During the months when cooling is needed, the space between the inner and outer glass walls will opened to prevent heat from building up there. In winter, the sun’s heat will be absorbed, cloaking the building in a warm blanket. Large, repositionable vertical louvers will be used to control the amount of light entering the space.
“This is the first of this highly advanced type of facade constructed in the Midwest. They’re very difficult to do correctly, but that’s what Studio 804 does. We make an effort for everything we do to be on the very cutting-edge, particularly in the area of façade design,” he said.
The ventilated façade is being designed with the assistance of Transsolar, one of the world’s most experienced and innovative façade consultants, which is based in Stuttgart, Germany.
Gaunt said there is a special connection between the just-demolished Builder’s Yard and the Forum.
“Almost 18 years ago, not long after I became dean, a group of Studio 804 students came to my office,” he said. “They needed $20,000 and permission to build a structure that could be used as an outdoor fabrication shop, that they proposed putting on the back of Marvin.
“I told them if they raised half the money I would somehow find a way to match it. I never thought they’d do it. The very next week they came back with the funds. That’s when I realized what Studio 804 students could do, and they’ve been exceeding everyone’s expectations ever since,” he said.
“Every year I say, ‘This is the most ambitious project Studio 804 has ever done.’ Undoubtedly the Forum tops everything else, and it will be our most ambitious fundraising effort,” Gaunt said. “However, I haven’t any doubt that this building is well within our reach in every way, from raising the money with the help of our generous, supportive alumni, to doing the most advanced building envelope in the Midwest.
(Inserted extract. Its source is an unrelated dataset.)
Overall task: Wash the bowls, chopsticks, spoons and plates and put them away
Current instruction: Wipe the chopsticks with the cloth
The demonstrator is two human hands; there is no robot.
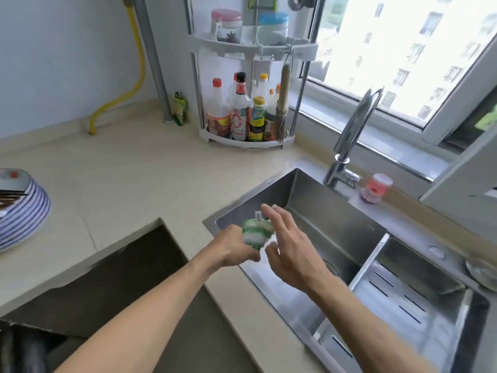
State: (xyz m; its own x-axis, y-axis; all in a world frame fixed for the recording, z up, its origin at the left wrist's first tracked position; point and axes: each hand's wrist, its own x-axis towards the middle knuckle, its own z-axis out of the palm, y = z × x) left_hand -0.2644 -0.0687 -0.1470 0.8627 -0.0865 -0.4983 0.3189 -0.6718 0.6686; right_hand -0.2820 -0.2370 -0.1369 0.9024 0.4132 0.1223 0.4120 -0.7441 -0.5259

“It will be an inspired showpiece, for the ingenuity and energy of our students, for the benefit of the whole school and KU. We are in an exciting time at Marvin Hall, and looking forward to a place of interaction, innovation and celebration of all that we do. I believe it will transform the culture of our school,” he said.
KU Endowment and Gaunt are working with alumni and friends to generate private funding for the addition, which is expected to cost about $2 million.
Gifts will count toward Far Above: The Campaign for Kansas, the university’s $1.2 billion comprehensive fundraising campaign.
The campaign is managed by KU Endowment, the independent, nonprofit organization serving as the official fundraising and fund-management organization for KU. Founded in 1891, KU Endowment was the first foundation of its kind at a U.S. public university.